In this blog, we address the first of these, albeit in an abbreviated fashion. For fuller consideration and treatment of these topics, please consult the resources available through the  Newbigin Center for the Study of Indigenous Missions (www.unfinishedtask.org/resources).
 
Conversion is worldview shift, meaning that cross-cultural evangelism is essentially an effort to introduce change into a specific culture. As a result, it is helpful to consider what is meant by culture. In ordinary speech we use the term “culture” to refer to the behavior of the rich and famous. It is listening to Bach, Beethoven and Brahms, having the proper taste for good clothes, and knowing which fork to use at a banquet.  However, anthropologists in their study of mankind in all parts of the world and all levels of society, have broadened the concept of “culture” and freed it from value judgments, such as good and bad. A good working definition is the one proposed by Paul G. Hiebert: “Culture is the more or less integrated system of learned patterns of behavior, ideas and products characteristic of a society.” Another way of stating this is to say that culture is the learned part of man’s environment.
 
We learn about culture by observing the behavior of people and looking for patterns in that behavior. For example, two North American men when meeting each other usually shake hands, while Hispanics embrace, the French kiss one another’s cheeks, Indians put hands together and raise them towards their foreheads with slight bow of the head, and Suriano men of South America spit on each other’s chest when meeting. Culture is not inherited, but it is learned. In other words, an ethnic Chinese raised in an African environment would act, think and speak as an African.  An Anglo child raised in an Indian environment would act, think and speak as an Indian. This process of learning a culture is called enculturation.

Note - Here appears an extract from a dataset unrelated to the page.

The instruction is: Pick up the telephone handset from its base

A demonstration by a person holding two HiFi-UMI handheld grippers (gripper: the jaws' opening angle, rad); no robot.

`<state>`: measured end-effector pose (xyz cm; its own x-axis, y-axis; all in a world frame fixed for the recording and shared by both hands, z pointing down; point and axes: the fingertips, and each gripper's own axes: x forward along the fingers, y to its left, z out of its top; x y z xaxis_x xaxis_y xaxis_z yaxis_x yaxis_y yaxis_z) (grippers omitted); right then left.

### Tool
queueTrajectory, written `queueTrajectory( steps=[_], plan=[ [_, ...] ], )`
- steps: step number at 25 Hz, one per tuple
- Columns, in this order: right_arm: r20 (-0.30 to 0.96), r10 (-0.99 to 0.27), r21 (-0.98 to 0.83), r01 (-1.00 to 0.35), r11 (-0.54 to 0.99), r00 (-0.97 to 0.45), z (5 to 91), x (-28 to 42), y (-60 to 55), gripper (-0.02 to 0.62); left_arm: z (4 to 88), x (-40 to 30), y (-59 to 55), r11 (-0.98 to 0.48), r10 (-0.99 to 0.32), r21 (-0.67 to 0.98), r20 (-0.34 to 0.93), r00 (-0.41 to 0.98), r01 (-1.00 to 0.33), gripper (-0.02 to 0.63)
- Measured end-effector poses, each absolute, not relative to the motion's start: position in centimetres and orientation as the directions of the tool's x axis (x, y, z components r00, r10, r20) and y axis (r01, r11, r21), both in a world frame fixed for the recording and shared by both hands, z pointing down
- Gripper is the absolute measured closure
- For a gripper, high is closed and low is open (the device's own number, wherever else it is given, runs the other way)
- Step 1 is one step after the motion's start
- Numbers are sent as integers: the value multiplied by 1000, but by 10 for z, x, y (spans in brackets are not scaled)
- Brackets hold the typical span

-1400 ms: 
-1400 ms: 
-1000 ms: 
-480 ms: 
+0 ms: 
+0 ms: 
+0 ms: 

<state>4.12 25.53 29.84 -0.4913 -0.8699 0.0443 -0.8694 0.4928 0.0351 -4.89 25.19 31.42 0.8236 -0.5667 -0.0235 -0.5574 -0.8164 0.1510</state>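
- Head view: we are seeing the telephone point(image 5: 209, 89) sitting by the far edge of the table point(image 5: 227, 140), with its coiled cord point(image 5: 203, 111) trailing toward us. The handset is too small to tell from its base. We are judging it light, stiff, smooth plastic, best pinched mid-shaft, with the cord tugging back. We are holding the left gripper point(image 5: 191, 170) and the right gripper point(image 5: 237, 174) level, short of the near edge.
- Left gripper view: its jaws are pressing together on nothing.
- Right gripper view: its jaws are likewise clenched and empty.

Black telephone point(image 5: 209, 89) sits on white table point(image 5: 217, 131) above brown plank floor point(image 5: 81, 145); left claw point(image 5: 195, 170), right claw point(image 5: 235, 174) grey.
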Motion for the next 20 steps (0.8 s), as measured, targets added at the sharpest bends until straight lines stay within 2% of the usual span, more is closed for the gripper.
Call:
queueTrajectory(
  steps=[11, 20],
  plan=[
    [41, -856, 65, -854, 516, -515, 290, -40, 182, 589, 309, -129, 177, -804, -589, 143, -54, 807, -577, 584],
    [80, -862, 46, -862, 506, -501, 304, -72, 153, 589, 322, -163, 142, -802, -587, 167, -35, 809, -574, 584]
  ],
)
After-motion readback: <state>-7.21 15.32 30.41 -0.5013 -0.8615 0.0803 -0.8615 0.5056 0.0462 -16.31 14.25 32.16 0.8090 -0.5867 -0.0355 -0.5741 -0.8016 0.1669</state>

  • Enculturation refers to learning all aspects of a culture – art, religion, etc.
  • Enculturation is a kind of indoctrination.

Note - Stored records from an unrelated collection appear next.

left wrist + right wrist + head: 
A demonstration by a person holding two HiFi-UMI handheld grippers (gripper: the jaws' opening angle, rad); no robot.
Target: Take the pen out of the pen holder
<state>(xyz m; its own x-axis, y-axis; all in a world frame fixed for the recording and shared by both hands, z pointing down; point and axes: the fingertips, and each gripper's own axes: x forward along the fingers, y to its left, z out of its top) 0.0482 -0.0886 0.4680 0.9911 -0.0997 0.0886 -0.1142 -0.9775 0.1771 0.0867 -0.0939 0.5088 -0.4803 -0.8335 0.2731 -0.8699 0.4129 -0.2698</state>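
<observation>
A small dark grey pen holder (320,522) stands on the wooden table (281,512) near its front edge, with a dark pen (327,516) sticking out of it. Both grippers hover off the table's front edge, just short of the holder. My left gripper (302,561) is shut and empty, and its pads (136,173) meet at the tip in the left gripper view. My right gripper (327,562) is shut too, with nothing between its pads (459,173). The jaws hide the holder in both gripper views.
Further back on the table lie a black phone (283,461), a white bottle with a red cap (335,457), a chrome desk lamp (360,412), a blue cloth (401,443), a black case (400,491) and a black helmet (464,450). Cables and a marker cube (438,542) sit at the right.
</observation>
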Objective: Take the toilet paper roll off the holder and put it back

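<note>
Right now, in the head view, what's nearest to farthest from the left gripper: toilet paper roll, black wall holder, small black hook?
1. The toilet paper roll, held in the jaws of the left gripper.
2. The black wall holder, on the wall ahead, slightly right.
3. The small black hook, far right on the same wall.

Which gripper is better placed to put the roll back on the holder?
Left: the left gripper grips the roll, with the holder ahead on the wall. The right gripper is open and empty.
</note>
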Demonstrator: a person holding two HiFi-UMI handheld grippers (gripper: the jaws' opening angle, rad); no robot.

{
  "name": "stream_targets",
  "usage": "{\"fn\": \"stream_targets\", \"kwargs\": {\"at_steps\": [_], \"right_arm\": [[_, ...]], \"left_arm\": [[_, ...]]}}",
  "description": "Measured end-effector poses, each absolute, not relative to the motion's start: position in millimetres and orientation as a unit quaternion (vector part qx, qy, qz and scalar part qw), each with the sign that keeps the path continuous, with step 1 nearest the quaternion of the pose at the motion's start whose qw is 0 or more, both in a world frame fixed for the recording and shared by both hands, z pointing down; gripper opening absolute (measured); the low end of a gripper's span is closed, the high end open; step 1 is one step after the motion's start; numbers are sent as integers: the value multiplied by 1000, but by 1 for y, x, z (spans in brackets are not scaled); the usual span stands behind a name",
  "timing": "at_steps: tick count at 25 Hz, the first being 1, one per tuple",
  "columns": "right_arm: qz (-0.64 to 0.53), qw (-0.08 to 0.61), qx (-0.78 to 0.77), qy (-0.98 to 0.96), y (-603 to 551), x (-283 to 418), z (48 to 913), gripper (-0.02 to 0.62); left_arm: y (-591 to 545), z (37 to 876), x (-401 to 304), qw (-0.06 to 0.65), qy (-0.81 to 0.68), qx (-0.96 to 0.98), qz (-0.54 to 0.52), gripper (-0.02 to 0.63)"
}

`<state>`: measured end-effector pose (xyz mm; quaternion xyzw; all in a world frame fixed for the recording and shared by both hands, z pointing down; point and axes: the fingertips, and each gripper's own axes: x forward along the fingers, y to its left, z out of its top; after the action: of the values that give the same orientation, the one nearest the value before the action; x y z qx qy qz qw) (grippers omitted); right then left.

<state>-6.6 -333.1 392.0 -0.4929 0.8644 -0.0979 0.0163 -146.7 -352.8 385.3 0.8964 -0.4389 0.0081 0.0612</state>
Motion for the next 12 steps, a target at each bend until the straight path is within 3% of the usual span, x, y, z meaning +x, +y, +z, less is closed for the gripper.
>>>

  • Enculturation is never perfect – man can and does deviate from standard patterns.  Man is molded and pressured by culture but not chained to it.
 There are three ways of learning a culture (enculturation):
  • Direct and conscious instruction – education.
  • Deliberate observation and imitation.
  • Unconscious imitation and absorption.
 Culture is also the ideas people have of their world. Through their experience of it, people form mental pictures/maps of this world. These mental maps of our world become our guide to determining actions, decisions, behavior. This is commonly referred to as “worldview.” Not all our ideas reflect the realities of the external world – many are the creations of our minds. Behavior patterns and cultural products are generally linked to ideas or meanings. In other words, culture is symbolic. It is this linkage between an experiential form and a mental meaning that constitutes a symbol. This is the reason a nation’s flag carries with it the idea of country.
Cultures are made up of a great many patterns of behavior, ideas and products, but is more than the sum of them. These patterns are integrated into larger cultural complexes and into total cultural systems.
 
Hiebert asks if his readers have noticed that Americans have an obsession with platforms (chairs)? He goes on to say that this North American peculiarity may be regularly observed in airports as U. S. travelers uncomfortably drape themselves over chairs in airports while most others sit or lie comfortably on the floor. Behind this pattern of behavior is a basic assumption that the ground and floor are dirty, explaining why we keep our shoes on when we enter a house/building. For a North American, when food touches the ground, it instantly becomes dirty, no matter how clean the floor is. The exception is the unofficial three-second-rule invoked by a number of households, mine being one of them. On the other hand, Asians believe the floor is clean. They take their shoes off at the door, sleep on mats, and eat squatting on floor. These basic assumptions that people have about the nature of reality and of right and wrong, are all integrated into ‘worldview.’ This linkage between cultural traits and their integration into a larger system have important implications for those who seek to introduce change into a culture. Culture abhors a vacuum. When changes are made in one are of culture, changes will occur in other areas of the culture, often in unpredictable ways. A classic example of this may be seen in the low budget film, “The Gods Must Be Crazy” – in which a Coca Cola bottle finds its way into Bushmen of Botswana, resulting in selfishness, ownership, jealousy, anger, etc.
 
In our next entry, we consider in more detail the implications of such cultural differences for Evangelism and church planting.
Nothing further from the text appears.